Kroos, un trofeo per congedarsi da grandissimo: Dortmund-Real per la storia!

Il campione tedesco smetterà di giocare dopo l’Europeo di casa con la Germania. Dovesse vincere contro il Borussia, potrebbe dire di aver messo in bacheca 6 Champions delle ultime 12 in palio
Kroos, un trofeo per congedarsi da grandissimo: Dortmund-Real per la storia!© EPA

Con una decisione che ha spiazzato l’intero mondo del calcio, comunicata non più di dieci giorni fa, Toni Kroos ha annunciato che l’Europeo che tra poco giocherà con la Germania sarà il suo ultimo atto da calciatore professionista, prima di un ritiro che arriverà all’età di 34 anni. Probabilmente a livello fisico avrebbe avuto ancora qualche stagione davanti ad altissimi livelli - a livello tecnico non parliamone nemmeno - ma quando si parla di “lasciare quando si è ancora ai vertici” non lo si fa forse solo per rispettare un principio solamente per il gusto di farlo. Soltanto un paio di mesi fa Julian Nagelsmann lo aveva convinto a tornare in Nazionale dopo tre anni: aveva lasciato dopo Euro 2020 prendendo una decisione che sembrava irrevocabile. Almeno fino a quando la sua prospettiva è cambiata.

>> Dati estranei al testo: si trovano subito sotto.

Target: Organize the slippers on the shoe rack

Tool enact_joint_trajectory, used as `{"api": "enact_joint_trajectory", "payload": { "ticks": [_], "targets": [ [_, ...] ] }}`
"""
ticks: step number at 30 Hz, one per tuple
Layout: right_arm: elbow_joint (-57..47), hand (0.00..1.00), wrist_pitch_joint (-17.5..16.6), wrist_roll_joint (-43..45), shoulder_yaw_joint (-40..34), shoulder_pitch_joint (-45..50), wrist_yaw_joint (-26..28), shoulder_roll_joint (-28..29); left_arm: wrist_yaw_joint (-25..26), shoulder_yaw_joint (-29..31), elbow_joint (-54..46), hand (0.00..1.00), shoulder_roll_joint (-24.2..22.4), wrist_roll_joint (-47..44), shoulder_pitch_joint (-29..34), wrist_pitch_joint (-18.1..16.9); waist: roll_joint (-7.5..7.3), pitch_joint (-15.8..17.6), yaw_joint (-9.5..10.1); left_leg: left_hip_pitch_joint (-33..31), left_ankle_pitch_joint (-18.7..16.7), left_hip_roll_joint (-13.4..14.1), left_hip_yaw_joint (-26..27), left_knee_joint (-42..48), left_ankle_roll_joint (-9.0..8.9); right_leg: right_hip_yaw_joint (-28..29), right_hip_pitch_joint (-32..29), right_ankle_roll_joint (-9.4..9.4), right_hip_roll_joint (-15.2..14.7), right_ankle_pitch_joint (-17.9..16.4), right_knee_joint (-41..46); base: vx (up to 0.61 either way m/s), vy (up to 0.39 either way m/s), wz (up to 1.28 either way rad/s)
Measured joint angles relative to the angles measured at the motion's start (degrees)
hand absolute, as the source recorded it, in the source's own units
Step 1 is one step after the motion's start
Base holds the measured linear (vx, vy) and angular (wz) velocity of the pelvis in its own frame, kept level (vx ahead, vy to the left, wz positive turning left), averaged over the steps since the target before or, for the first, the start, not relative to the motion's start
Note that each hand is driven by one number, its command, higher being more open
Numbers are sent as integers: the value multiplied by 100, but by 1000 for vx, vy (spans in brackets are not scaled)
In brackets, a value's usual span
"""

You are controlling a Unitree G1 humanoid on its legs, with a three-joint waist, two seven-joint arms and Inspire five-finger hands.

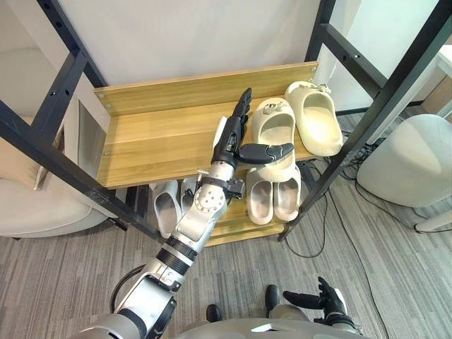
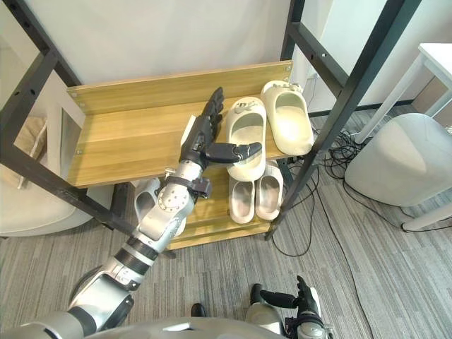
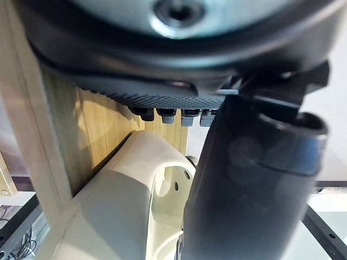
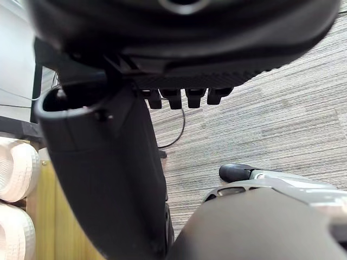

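Note:
Two cream slippers lie on the wooden upper shelf (image 1: 152, 141) at its right end: a nearer one (image 1: 277, 127) and a second one (image 1: 316, 116) beside it on the right. My left hand (image 1: 229, 141) is open. Its straight fingers lie along the nearer slipper's left side and its thumb (image 1: 267, 150) reaches across the heel end. The left wrist view shows that slipper (image 3: 124, 189) just past the fingertips. My right hand (image 1: 323, 299) hangs low over the carpet, open and holding nothing.
On the lower shelf (image 1: 236, 227) stand a cream pair (image 1: 273, 198) and a pale grey pair (image 1: 167, 205). Black frame bars (image 1: 60, 168) cross in front of the rack on both sides. A white pouf (image 1: 409, 162) and floor cables (image 1: 321, 226) are to the right.

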Motion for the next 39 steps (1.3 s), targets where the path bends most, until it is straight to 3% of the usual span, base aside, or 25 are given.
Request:
{"api": "enact_joint_trajectory", "payload": {
  "ticks": [10,29,39],
  "targets": [
    [-13,100,0,-2,3,-16,48,-25,35,49,-296,100,77,-13,93,147,58,49,23,0,16,30,-30,4,16,-36,16,-8,27,-5,4,-1,0,0],
    [5,100,66,0,78,-11,138,-89,-317,43,-1431,100,325,-450,1188,176,59,101,202,-11,16,14,-271,150,19,-288,197,-16,-5,-37,5,-13,-3,6],
    [16,100,69,-1,239,-13,154,-167,-598,-245,-1713,100,503,-699,1374,178,74,91,286,-17,17,-15,-324,150,21,-333,217,-12,-22,-44,7,6,0,2]
  ]
}}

Kroos e l'ultima Champions League

Prima di pensare a Euro 2024, però, c’è un’ultima partita con il Real Madrid, la numero 465 in un decennio. Sarà ovviamente nell’undici titolare, come lo è stato in ogni partita di questa fase a eliminazione diretta. Si gioca la sesta Champions League della sua carriera, la quinta coi Merengues dopo quella conquistata con il Bayern Monaco nel 2013, proprio contro il Borussia Dortmund. Dovesse vincerla, potrebbe dire di averne messe in bacheca 6 delle ultime 12 in palio. Roba di altri mondi, ma d’altronde Kroos di umano ha abbastanza poco. Il suo sguardo di ghiaccio, quel senso di imperturbabilità, quella perfezione stilistica che hanno i fuoriclasse a prescindere da ciò che succede intorno a loro. D’altronde il ragazzo di Rostock ha sempre avuto il totale controllo di quello che succedeva intorno a lui in campo: ci ha costruito una carriera che definire ‘vincente’ sembra quasi riduttivo per quanto è stata leggendaria.

Kroos, l'addio al Real Madrid

La dimensione l’ha forse data il Bernabéu quando sabato scorso ha salutato “Antonio” con una coreografia dedicata al suo numero 8, lo stesso che tutti i compagni hanno portato sulla schiena all’ingresso in campo. Quando Ancelotti lo ha richiamato in panchina, minuto 86, è rimasto come sempre di ghiaccio, sciogliendosi solo di fronte ai suoi figli che lo aspettavano a bordocampo in lacrime, insieme alla moglie. Si è lasciato andare all’umanità, come non aveva fatto nemmeno quando parlando con Ancelotti gli ha rivelato la sua intenzione: «Tutti vogliono ritirarsi ai massimi livelli, ma poi bisogna avere il coraggio di farlo. Toni è un uomo con le palle e la sua decisione va rispettata. Da buon tedesco è molto difficile fargli cambiare idea».

Come il suo amico e compagno Reus, di un anno più vecchio (1989 contro 1990), chiuderà un capitolo della sua vita a Wembley, dove undici anni fa esatti ha conquistato la sua prima Champions, prima di diventare un trionfatore seriale una volta sbarcato alla Casa Blanca. Quella sera, al contrario di Marco, era dalla parte dei vincitori. Spera di esserlo ancora: manca solo la ciliegina sulla torta prima di dare l’assalto all’Europeo con la maglia della Germania. Il canto del cigno di una leggenda.